Partido diz que os demais ministérios empenharam R$ 203 milhões e questiona o aumento de propaganda às vésperas das eleições

O partido Novo protocolou na 4ª feira (8.jul.2026) uma ação popular na Justiça Federal e uma representação no TCU (Tribunal de Contas da União) para suspender R$ 763 milhões em despesas de publicidade institucional empenhadas pelo governo federal no 1º semestre de 2026. Segundo o partido, os recursos vêm sendo utilizados para promover a imagem do presidente Luiz Inácio Lula da Silva (PT), em desvio da finalidade constitucional da comunicação pública.

“Lula e o PT usam o mesmo modo de agir há décadas, apropriando-se de recursos públicos para favorecer seus companheiros e os seus próprios interesses. É imoral e ilegal esse aumento de gastos com publicidade para tentar apenas exaltar a imagem de Lula”, afirmou o deputado Marcel van Hattem (Novo-RS).

Pedidos à Justiça e ao TCU

A ação popular foi apresentada pelos deputados federais Marcel van Hattem (Novo-RS), Adriana Ventura (Novo-SP) e Luiz Lima (Novo-RJ), além do senador Eduardo Girão (Novo-CE). A representação no TCU foi assinada pelo presidente do partido, Eduardo Ribeiro.
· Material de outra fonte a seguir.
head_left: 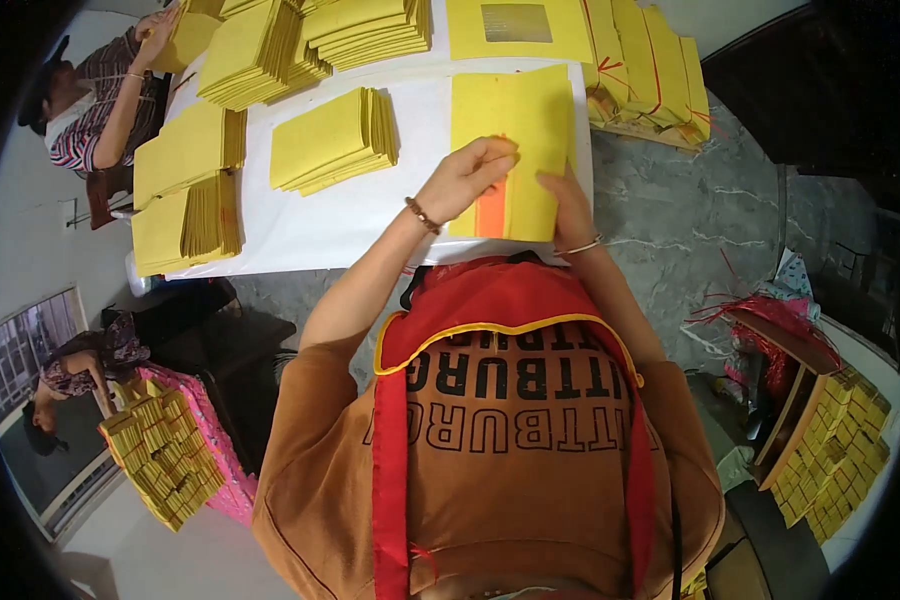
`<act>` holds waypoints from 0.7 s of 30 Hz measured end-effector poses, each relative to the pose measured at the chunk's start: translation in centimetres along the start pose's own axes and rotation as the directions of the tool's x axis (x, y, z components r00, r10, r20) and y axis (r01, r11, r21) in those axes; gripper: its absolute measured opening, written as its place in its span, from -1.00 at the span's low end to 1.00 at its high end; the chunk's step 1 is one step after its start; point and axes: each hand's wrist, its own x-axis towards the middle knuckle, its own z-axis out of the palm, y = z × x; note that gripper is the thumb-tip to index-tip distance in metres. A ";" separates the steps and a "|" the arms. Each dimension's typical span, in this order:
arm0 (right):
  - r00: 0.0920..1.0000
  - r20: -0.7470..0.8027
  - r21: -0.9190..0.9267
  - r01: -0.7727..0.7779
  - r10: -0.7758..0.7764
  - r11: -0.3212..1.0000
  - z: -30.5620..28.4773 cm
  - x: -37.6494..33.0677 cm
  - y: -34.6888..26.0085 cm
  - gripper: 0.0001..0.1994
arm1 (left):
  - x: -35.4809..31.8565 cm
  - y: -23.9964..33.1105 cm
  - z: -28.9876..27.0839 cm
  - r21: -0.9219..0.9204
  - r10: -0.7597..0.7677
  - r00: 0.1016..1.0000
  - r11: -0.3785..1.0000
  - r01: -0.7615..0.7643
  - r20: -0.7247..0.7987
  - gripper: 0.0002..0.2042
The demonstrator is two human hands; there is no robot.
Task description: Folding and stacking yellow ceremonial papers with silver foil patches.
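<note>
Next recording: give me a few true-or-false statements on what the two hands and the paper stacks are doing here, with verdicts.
1. Both hands are on one yellow sheet stack. True: the left hand pinches its lower part, the right hand its lower edge.
2. An orange strip shows under the left hand. True.
3. The white table holds only that one stack. False: several yellow piles lie on it.
4. The right wrist is bare. False: it wears a thin bangle.

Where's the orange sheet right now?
In the head view, the orange sheet lies at the white table's near edge, under the yellow paper stack, between the left hand and right hand.
</note>
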 end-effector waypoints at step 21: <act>0.989 0.144 0.362 -0.081 0.030 0.929 -0.5 1.2 1.4 -0.49 | 1.8 -1.5 1.5 -0.422 -0.063 0.996 0.906 0.031 -0.062 -0.81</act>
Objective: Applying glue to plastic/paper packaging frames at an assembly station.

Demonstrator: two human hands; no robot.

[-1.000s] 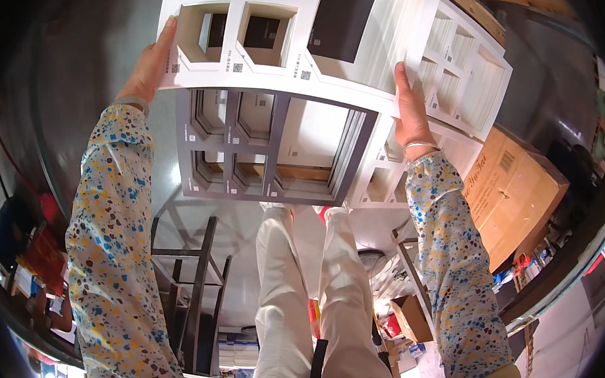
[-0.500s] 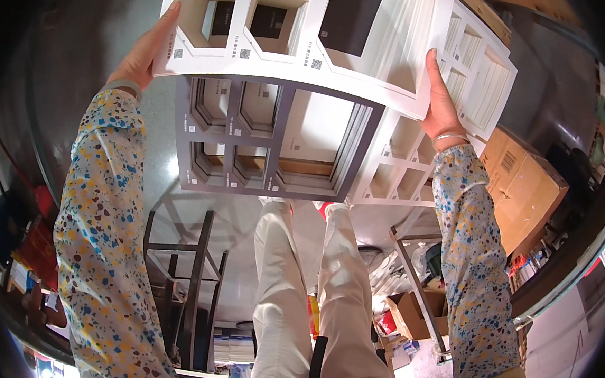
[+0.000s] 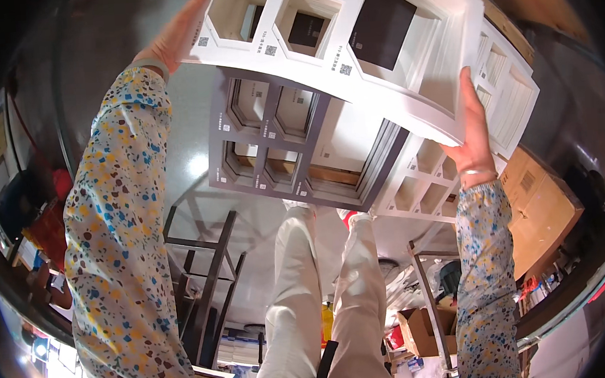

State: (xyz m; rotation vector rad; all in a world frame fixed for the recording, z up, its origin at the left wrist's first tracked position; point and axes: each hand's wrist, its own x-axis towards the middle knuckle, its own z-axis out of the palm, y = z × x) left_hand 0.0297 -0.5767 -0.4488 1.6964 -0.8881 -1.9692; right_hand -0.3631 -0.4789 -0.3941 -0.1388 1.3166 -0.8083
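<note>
Both arms reach forward to a white panel (image 3: 323, 68), a board with framed window-like cutouts and small square codes on its face. My left hand (image 3: 181, 35) grips its left edge, the fingers partly hidden by the frame edge. At the other end my right hand (image 3: 474, 133) is closed on the right edge, thumb up against the side. The white panel is tilted, its right end lower than its left. Beneath it lies a dark grey panel (image 3: 300, 144) with similar cutouts, and to the right a second white panel (image 3: 416, 182) partly covered.
Dark metal stand legs (image 3: 213, 264) rise at lower left, another metal leg (image 3: 427, 306) at lower right. A large cardboard box (image 3: 543, 209) stands at right, and a smaller open carton (image 3: 425, 330) below. My legs (image 3: 291, 287) are close under the panels.
The whole scene has shifted rightward in view. Against the dark grey panel, the held white panel has tilted, its right end with my right hand dropping and its left end rising slightly.
</note>
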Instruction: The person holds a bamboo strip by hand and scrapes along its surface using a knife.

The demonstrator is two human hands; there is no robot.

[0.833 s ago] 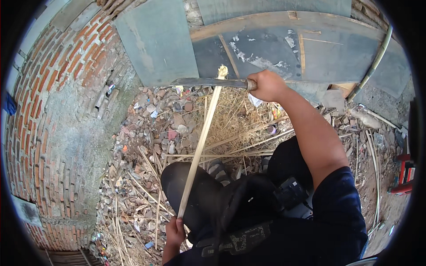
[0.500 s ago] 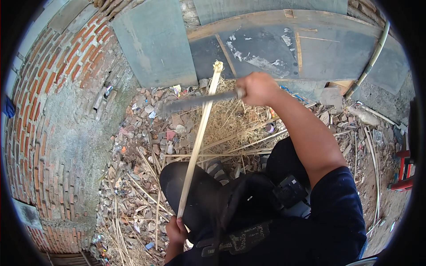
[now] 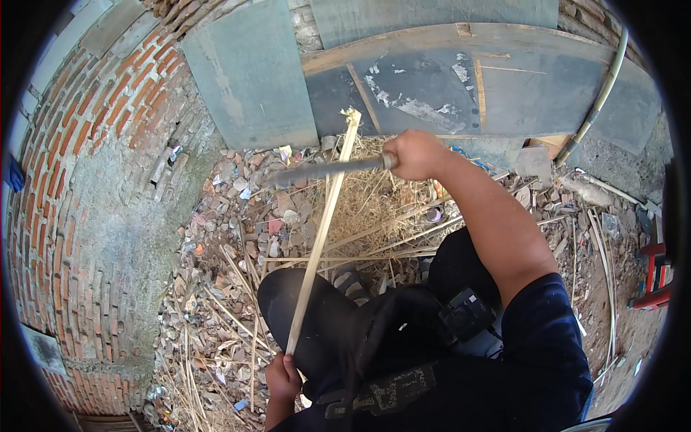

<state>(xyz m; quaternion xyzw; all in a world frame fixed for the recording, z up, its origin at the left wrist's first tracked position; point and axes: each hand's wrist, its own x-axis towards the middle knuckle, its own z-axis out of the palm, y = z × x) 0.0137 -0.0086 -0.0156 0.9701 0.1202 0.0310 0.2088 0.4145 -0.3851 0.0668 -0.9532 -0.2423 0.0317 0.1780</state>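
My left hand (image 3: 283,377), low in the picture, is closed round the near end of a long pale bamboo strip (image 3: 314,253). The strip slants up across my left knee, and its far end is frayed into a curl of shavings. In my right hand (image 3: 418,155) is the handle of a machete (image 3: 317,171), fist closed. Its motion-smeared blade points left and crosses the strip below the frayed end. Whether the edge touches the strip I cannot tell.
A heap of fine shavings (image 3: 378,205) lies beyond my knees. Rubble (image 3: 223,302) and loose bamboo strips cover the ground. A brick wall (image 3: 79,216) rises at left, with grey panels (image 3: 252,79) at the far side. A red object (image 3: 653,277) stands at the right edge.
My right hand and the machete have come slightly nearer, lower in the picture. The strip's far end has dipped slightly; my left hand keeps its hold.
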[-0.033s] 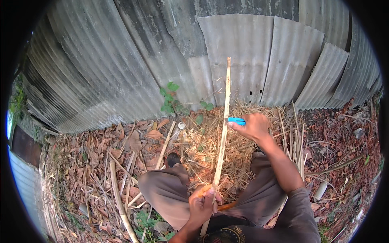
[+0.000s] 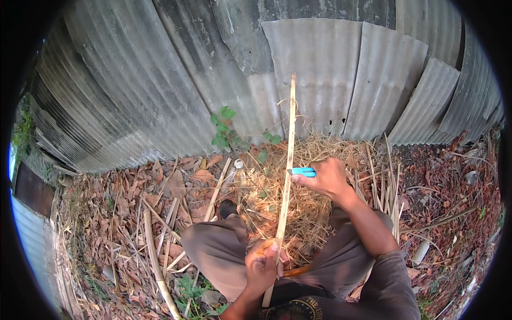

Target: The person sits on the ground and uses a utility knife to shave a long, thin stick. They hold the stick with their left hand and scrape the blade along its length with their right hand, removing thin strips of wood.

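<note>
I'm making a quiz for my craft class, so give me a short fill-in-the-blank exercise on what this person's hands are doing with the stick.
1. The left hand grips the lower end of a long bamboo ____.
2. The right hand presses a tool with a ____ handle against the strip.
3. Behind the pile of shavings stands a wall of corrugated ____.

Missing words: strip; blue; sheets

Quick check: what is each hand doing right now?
Left hand: closed around the bamboo strip.
Right hand: closed on a blue-handled tool against the strip.
</note>
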Tool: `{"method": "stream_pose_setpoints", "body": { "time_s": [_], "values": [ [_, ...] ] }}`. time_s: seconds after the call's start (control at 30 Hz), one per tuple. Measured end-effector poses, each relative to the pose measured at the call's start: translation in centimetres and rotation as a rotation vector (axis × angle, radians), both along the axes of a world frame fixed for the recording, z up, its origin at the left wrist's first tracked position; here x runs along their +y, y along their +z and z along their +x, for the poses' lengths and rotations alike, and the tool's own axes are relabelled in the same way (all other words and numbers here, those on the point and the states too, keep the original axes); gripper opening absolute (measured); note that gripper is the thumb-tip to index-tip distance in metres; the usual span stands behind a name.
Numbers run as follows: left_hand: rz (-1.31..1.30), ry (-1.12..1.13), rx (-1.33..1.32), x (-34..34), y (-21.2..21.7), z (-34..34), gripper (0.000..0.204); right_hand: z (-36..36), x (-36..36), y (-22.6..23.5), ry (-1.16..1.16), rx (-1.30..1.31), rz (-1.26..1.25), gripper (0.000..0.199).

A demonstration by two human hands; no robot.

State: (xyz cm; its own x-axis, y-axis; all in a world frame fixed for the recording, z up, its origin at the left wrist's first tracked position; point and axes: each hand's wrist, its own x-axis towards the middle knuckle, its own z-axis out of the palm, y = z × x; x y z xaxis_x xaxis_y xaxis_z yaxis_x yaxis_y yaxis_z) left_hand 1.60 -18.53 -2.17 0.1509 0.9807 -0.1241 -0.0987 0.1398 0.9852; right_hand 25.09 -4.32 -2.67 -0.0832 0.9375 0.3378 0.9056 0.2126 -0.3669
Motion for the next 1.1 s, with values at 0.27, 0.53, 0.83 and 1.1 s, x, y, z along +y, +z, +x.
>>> {"method": "stream_pose_setpoints", "body": {
  "time_s": [0.27,0.53,0.83,1.1],
  "values": [
    [-0.109,0.109,-0.177,1.6,0.2,0.0,0.028,-3.9,-3.5,-1.4,0.328,-0.036,0.198,0.073],
    [-0.073,-0.031,-0.146,0.3,0.9,0.4,0.022,0.0,0.4,-1.2,-0.007,0.028,0.107,0.072],
    [0.030,-0.038,-0.100,-2.0,0.7,-0.9,0.022,-1.3,-1.5,-2.0,0.125,0.066,0.257,0.070],
    [-0.036,-0.074,0.043,-3.6,1.5,-1.6,0.024,1.4,0.6,-1.9,0.019,0.048,0.336,0.071]
  ]
}}
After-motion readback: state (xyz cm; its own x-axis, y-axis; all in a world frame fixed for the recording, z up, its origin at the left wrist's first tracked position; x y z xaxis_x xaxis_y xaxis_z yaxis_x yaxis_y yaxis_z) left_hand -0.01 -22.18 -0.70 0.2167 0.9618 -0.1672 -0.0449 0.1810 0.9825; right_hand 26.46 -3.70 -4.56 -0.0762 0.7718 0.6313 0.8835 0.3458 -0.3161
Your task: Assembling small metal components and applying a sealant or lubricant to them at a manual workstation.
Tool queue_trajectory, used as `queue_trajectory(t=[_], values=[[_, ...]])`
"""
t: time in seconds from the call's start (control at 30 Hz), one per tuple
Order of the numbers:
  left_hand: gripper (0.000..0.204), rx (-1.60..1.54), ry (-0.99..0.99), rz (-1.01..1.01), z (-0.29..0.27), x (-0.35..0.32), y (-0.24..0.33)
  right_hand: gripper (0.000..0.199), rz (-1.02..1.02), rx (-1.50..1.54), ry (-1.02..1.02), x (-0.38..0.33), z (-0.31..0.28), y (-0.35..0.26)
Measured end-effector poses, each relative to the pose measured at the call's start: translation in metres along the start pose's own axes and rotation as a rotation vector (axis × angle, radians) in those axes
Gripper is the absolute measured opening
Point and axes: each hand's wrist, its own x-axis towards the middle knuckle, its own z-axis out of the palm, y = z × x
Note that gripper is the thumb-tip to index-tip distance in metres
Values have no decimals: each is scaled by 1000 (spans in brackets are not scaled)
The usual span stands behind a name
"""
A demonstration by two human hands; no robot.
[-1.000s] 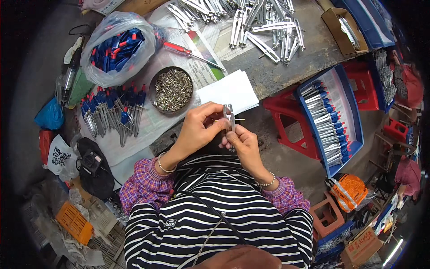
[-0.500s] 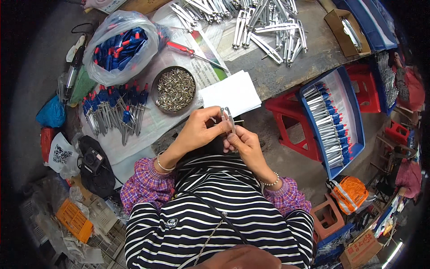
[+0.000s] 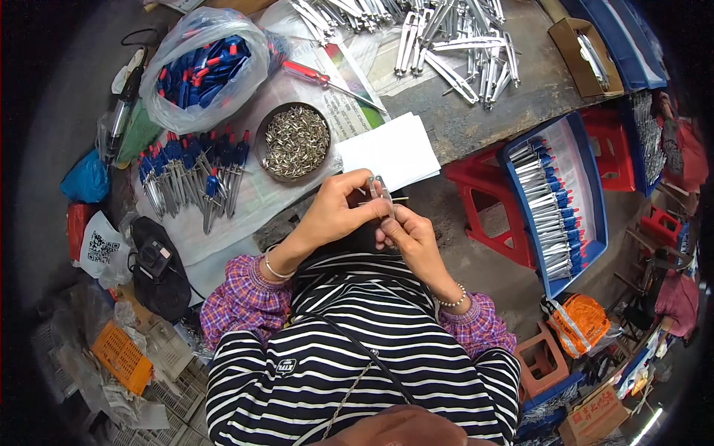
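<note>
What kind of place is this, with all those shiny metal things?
Probably a small workshop where metal compasses are put together by hand: a heap of metal parts on the worktable, a bowl of small metal pieces, and a blue tray of finished ones.

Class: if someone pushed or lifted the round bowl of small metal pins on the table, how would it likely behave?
The bowl looks shallow and wide, so it would probably slide, not tip. Heaped with metal pins, it is likely heavy for its size. The loose pins could spill if jolted.
</note>
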Motion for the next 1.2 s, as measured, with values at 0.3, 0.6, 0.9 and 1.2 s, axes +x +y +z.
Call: queue_trajectory(t=[0.3,0.6,0.9,1.2], values=[[16,-7,-11,34,-4,1,-1,17,36,-5,1,-1,-3,0],[15,91,-22,16,-4,0,2,17,25,-4,-14,0,-2,5],[12,112,-30,32,-10,0,2,18,86,36,-49,-1,-3,1],[17,-5,37,98,0,0,-8,18,73,109,-65,-3,-1,5]])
O pedido é para que a Justiça e o tribunal suspendam imediatamente os empenhos e a execução dos contratos de publicidade da Secom (Secretaria de Comunicação Social da Presidência da República).

Evolução dos gastos

Segundo as ações, os gastos com publicidade cresceram depois da posse do ministro da Secom, Sidônio Palmeira, em janeiro de 2025. Os dados apresentados pelo Novo indicam que a secretaria empenhou R$ 1,14 bilhão em 2024 e R$ 763 milhões nos 6 primeiros meses de 2026. Somados, os empenhos ultrapassam R$ 4,3 bilhões no período.

“O Novo não ficará de mãos atadas vendo Lula e Sidônio utilizarem a máquina pública para tentar beneficiar o projeto de perpetuação no poder da esquerda. Utilizaremos todos os meios legítimos para impedir que o PT e Lula ajam de forma imoral e sem respeitar a regra constitucional da imparcialidade das propagandas governamentais”, afirmou Eduardo Ribeiro.

O Novo sustenta ainda que, na comparação entre os 2 primeiros anos do governo (2023 e 2024) e o período de 2025 até junho de 2026, a média mensal de recursos empenhados para publicidade institucional aumentou 51,2%, enquanto os desembolsos cresceram 49,3%.

Argumentos do partido

Outro ponto destacado nas petições é a concentração dos recursos na Secom. Segundo estimativas do Novo, a secretaria empenhou R$ 763 milhões no 1º semestre deste ano, enquanto os demais 38 ministérios empenharam cerca de R$ 203 milhões em campanhas institucionais. Na avaliação do partido, isso demonstra que a estratégia de comunicação do governo priorizou campanhas centralizadas na Presidência da República, em detrimento da divulgação de políticas públicas pelos ministérios.

Para os autores das ações, a publicidade institucional deixou de cumprir a função prevista no artigo 37 da Constituição —informar, orientar e educar a população— para se transformar em instrumento de promoção política do governo e do presidente da República. As petições citam campanhas publicitárias, slogans institucionais, divulgação de programas governamentais e a contratação de influenciadores digitais como exemplos dessa estratégia.

O partido também argumenta que a intensificação dos gastos se dá às vésperas do período de restrições eleitorais, o que, segundo a legenda, aumenta o risco de uso da estrutura estatal para obtenção de vantagens político-eleitorais.

Além da suspensão imediata dos gastos, as ações pedem que a Justiça e o TCU declarem nulos os empenhos e os contratos questionados e determinem que futuras campanhas institucionais observem estritamente o caráter educativo, informativo e de orientação social previsto na Constituição, vedada qualquer forma de promoção pessoal de agentes públicos.